0

For multiple OTP keys, why not do this:

Key = Hash[(EC)DH Shared Secret + Counter]

The counter will increase per message, and the output of the hash will be random for each new unique input into it. What are the problems or weaknesses with this design??

EDIT: For clarification: both parties will have the shared secret from an ECDH exchange, random numbers from Pythons os.urandom for generating the ECC key

SamG101
  • 633
  • 4
  • 12

3 Answers3

3

This principle is commonplace, it is a key derivation from a shared secret. The academic thing to do is to use a Key Derivation Function or a MAC where hash of a concatenation is used, perhaps $$\operatorname{HMAC-Hash}\;[\;\text{Key}=\text{(EC)DH Shared Secret},\,\text{Message}=\text{Counter}\;]$$

We call the output a derived key, and it can be a one-use key.

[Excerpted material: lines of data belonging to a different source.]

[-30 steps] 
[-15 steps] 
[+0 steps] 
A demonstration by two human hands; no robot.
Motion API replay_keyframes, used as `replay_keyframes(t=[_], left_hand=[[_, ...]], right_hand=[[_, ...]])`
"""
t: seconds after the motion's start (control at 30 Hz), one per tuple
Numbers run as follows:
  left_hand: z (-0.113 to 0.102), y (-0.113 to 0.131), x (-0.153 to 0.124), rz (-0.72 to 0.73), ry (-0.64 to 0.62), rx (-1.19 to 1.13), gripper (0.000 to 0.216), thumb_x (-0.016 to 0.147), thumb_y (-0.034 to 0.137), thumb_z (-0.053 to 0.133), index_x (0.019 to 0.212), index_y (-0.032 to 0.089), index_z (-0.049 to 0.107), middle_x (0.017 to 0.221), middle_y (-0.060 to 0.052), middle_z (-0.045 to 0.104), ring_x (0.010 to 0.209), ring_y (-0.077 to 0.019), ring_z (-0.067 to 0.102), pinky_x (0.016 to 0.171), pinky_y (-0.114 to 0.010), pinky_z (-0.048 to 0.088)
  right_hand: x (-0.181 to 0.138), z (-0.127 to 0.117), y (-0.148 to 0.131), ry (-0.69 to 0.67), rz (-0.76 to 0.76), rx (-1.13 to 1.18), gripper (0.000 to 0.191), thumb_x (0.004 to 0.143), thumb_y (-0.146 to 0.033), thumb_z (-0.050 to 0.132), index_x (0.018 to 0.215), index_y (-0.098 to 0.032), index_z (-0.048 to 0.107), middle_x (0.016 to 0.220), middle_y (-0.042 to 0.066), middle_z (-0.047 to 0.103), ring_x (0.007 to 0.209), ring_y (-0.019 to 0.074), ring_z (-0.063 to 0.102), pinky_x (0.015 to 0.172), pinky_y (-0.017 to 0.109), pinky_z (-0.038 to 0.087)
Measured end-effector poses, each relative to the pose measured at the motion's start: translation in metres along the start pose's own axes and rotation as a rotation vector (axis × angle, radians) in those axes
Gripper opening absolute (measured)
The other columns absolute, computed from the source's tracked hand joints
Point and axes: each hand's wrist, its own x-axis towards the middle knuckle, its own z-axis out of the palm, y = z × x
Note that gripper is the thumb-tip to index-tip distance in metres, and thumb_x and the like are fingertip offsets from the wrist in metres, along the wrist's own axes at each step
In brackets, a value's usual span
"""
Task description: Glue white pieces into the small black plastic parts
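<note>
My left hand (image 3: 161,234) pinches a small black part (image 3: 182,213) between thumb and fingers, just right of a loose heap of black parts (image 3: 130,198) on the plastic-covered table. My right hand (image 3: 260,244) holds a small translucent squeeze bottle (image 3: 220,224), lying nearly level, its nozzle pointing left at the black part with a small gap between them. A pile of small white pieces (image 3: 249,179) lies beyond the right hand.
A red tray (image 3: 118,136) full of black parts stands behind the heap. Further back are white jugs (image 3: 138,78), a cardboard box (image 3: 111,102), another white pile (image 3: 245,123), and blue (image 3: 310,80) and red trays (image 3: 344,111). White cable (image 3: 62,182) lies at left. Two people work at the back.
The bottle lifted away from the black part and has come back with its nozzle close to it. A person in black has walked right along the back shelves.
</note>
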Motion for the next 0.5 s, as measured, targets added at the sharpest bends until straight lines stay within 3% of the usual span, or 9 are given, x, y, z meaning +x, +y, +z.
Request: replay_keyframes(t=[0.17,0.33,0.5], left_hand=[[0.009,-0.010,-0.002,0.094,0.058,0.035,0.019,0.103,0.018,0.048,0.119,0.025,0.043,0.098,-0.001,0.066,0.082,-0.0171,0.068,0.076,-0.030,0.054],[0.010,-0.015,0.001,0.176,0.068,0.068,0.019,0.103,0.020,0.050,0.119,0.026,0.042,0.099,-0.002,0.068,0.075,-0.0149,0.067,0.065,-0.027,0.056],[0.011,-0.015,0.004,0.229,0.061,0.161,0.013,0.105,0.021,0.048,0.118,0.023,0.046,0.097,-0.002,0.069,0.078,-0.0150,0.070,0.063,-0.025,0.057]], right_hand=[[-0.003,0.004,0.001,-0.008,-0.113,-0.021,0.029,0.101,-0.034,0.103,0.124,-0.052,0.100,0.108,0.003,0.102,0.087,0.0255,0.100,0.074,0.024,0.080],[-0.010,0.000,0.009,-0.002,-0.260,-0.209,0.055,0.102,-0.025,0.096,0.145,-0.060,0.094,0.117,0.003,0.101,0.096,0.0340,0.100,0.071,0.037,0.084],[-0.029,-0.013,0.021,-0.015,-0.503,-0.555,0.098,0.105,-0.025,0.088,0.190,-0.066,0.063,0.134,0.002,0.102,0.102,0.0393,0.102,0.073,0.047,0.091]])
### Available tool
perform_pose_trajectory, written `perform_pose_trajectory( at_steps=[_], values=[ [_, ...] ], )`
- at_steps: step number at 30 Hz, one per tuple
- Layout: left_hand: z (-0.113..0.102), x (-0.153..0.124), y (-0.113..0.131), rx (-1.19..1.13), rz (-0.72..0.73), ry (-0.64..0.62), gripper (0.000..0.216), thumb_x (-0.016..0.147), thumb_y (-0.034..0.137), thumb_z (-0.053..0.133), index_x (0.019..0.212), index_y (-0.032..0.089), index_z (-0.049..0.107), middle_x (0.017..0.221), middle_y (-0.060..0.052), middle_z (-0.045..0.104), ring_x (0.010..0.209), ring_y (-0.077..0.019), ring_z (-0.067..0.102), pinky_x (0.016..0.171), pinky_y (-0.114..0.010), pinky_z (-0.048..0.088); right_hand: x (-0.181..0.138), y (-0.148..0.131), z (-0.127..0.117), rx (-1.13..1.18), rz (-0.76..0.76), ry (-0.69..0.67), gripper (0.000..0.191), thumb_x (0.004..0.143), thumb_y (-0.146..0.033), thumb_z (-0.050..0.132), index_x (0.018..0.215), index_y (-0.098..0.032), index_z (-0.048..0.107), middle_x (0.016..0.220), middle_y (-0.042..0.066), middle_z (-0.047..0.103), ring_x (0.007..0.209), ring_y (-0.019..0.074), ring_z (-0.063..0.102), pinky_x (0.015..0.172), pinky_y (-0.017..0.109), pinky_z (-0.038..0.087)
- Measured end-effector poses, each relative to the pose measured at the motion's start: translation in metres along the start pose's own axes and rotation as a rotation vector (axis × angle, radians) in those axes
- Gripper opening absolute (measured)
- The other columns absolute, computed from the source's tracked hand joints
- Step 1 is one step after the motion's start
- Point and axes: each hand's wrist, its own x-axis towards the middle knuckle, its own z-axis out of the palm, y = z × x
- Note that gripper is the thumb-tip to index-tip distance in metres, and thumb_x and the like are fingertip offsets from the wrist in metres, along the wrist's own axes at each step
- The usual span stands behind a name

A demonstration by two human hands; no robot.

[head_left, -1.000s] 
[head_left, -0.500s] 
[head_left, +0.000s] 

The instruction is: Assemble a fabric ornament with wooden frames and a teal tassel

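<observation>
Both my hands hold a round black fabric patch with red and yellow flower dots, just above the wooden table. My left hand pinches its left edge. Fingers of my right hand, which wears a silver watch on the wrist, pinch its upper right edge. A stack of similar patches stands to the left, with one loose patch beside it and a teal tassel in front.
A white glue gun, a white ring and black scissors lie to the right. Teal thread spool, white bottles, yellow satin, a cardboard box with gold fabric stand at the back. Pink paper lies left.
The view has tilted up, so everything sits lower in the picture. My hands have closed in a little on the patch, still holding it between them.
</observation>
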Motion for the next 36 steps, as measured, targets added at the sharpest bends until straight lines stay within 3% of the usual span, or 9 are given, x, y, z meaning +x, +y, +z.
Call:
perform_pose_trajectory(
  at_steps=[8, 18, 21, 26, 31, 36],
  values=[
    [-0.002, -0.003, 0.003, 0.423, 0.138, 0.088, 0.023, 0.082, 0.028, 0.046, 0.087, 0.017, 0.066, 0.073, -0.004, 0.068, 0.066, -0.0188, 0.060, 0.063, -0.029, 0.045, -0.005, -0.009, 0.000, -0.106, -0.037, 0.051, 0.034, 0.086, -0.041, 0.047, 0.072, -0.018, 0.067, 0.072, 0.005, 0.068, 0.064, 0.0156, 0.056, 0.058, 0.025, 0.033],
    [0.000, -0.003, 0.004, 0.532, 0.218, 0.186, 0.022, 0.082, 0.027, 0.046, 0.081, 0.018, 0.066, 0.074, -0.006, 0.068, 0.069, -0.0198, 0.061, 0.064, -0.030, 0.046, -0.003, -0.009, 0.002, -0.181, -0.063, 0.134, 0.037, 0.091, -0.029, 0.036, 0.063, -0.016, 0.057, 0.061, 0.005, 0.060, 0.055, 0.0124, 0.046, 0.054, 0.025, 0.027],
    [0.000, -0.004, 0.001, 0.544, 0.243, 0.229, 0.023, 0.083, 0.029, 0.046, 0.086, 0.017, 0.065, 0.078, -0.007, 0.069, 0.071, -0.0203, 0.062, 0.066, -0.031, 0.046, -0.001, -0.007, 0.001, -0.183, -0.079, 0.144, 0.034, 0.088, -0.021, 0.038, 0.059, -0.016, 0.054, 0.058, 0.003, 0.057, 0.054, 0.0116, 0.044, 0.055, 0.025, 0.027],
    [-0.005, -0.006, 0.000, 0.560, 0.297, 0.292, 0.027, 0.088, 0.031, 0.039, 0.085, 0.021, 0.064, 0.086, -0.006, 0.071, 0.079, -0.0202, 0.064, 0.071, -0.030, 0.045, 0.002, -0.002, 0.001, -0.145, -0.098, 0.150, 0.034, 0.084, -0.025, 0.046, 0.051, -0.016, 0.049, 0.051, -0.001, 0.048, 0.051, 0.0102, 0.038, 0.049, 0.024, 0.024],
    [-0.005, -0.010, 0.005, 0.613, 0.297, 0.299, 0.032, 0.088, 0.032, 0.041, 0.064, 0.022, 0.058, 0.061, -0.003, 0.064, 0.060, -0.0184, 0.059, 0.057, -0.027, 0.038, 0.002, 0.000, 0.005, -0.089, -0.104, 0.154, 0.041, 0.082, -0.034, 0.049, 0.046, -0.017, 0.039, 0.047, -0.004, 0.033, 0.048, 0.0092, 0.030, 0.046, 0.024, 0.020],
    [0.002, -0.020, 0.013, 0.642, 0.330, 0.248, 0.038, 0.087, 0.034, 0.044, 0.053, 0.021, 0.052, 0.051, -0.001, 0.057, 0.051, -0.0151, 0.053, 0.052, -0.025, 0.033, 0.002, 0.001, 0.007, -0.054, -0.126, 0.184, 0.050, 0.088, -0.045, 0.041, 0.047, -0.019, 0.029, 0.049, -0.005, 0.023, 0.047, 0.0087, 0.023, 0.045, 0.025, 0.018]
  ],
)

I would not call it a One Time Pad key, even if it is used only once to mask some payload with XOR, because the usual assumption is that a One Time Pad (key) is truly random, and this is only pseudo-random.

fgrieu
  • 149,326
  • 13
  • 324
  • 622
2

We call this idea a key derivation function (hashing the ECDH secret) for a stream cipher (expanding a short secret and a counter into a long pad).

This idea is not problematic or weak; in fact, it is ubiquitous. For example, a part of the TLS protocol essentially works as follows:

  1. Agree on an ECDH secret $s$.
  2. Derive a session key $k = H(s)$ by hashing $s$, where $H$ is the TLS PRF with a particular label.
  3. For the $i^{\mathit{th}}$ message, expand $k$ into a per-message pad $p_i = H'(k, i)$, where $H'$ is ChaCha or AES-CTR.
  4. Encrypt the $i^{\mathit{th}}$ message $m_i$ with the ciphertext $c_i = m_i \oplus p_i$.
  5. (Also authenticate the ciphertext with $k$ and $i$, because preventing forgery is practically always at least as important as keeping secrets.)

Of course, the security is only as good as the security of the ECDH system, the KDF, and the stream cipher—if you use a tiny curve and a hash function with a 32-bit pipe and RC4 as the stream cipher, it won't provide much security.

But if you use a reasonable choice like HKDF-SHA256 to hash an X25519 ECDH secret and use ChaCha/Poly1305 to encrypt and authenticate messages, you'll be fine—any security problems you have won't arise as a consequence of this construction. You could even use HKDF-SHA256 to expand the secret into a long pad directly without ChaCha (but it wouldn't be very fast).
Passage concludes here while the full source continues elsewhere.